'Flow' and the Paradox of the Complex Tool

The psychologist Mihály Csíkszentmihályi has become famous for articulating the concept of "flow," which Wikipedia defines as "the mental state of operation in which a person performing an activity is fully immersed in a feeling of energized focus, full involvement, and enjoyment in the process of the activity. In essence, flow is characterized by complete absorption in what one does." It's also sometimes called "the zone." The expectations of modern connected life are kind of antithetical to flow with its constant stream of interruptions, but that's a rant for another day.

I'm a computer geek. 75% of my work day is spent writing or editing code. A huge chunk of my waking life is spent working in a text editor. This means that the editor I use is incredibly important to me: I want something that allows me to forget about the tool I'm using and just concentrate on my work. Talk to almost any coder about the editor they use, and you'll hear something similar - sometimes what you hear will verge on religious zealotry. Twenty years ago there were only two choices for the serious coder: Vim and Emacs. We had a couple decades of ludicrous flame wars, which have now happily faded away. And both of these editors have become less well known as others like Atom, Sublime and various IDEs (Integrated Development Environments) have gained prominence.

But 20 years ago, vi was the obvious choice to me: it was on every version of Unix in existence. I hated it, but I struggled through learning it because knowing vi was essential to being a System Administrator - which is what I was at the time. Becoming comfortable in vi/Vim doesn't take a day or two: it takes a month or two. It demands you learn the bizarre dichotomy of the insert-mode/normal-mode split and remember a fantastic number of arcane commands. Not just remember them, but commit them to muscle memory, so when your mind thinks "I need to move down 10 lines" your fingers simply type '10j' without your ever stopping to do that mental translation (I'm at that point: I had to stop and think "what DO my fingers do to make that happen?"). But here's the payoff: your fingers never, ever leave the keyboard - everything just ... flows. Reaching for that mouse, clicking on pull-down menus - they're distractions, they break the flow.

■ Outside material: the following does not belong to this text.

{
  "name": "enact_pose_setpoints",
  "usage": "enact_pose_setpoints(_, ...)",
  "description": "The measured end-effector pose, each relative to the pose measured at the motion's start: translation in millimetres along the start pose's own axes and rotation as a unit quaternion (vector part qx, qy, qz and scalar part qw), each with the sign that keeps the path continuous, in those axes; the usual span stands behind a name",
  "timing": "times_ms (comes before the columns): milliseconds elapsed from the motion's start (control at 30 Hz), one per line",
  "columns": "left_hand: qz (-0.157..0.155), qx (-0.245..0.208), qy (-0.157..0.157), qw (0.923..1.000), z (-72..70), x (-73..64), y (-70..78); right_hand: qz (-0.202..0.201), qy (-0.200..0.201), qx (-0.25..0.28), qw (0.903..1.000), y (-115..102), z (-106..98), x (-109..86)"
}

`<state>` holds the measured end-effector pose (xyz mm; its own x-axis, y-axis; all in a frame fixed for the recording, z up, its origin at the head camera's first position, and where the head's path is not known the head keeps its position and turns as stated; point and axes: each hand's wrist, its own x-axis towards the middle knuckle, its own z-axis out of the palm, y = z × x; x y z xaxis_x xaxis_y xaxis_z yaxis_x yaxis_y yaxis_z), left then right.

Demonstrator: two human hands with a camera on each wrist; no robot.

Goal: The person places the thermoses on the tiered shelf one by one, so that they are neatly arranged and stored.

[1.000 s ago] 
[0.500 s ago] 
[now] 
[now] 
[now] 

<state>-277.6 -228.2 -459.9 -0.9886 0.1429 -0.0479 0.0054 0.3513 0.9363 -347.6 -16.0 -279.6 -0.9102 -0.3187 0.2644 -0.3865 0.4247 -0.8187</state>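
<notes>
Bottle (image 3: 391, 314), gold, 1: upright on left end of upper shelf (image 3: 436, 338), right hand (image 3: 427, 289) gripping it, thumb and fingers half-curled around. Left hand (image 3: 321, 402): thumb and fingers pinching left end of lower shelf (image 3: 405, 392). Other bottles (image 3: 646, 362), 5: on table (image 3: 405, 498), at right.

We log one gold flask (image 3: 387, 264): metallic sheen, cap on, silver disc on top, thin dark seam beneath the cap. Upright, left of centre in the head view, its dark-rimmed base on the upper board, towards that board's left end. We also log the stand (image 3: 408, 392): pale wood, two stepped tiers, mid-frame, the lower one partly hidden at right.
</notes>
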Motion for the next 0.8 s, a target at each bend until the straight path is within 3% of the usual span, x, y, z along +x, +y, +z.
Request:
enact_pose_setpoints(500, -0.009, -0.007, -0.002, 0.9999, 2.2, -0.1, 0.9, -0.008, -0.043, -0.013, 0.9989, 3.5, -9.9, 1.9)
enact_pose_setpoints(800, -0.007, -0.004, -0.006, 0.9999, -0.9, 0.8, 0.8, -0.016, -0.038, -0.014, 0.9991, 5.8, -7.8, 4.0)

Once you know Vim (and I acknowledge that it'll take a long and painful time to learn it), you can enter a distractionless state where you don't think about the tool at all, you just think about the text - whether it's a blog entry or a Python script or an HTML page. Is it a perfect solution? Of course not. When you realize that you want inline syntax checking in Vim, it's not there and you're going to spend an hour installing first Vundle (or some other package manager for Vim), then Syntastic, and finally one (or possibly several) syntax checkers. That kind of broke the flow: I'm updating my tool instead of actually working on the script I wanted to work on. But this is the paradox of the complex tool: it's an incredible enabler of flow when it's set up correctly, but every once in a while (less and less often as you get it better tuned) you find yourself dropping out of flow to tweak your editor. Tools need maintenance and cannot be completely ignored, as much as we'd like that.

Is Vim the right answer for everyone? I think the answer is yes if you have the commitment to really learn it, but I never fought in those flame wars because I think people should use what works best for them. And if that's Atom or Emacs for you, more power to you. Learn your tool well and then let it fade into the background as you work.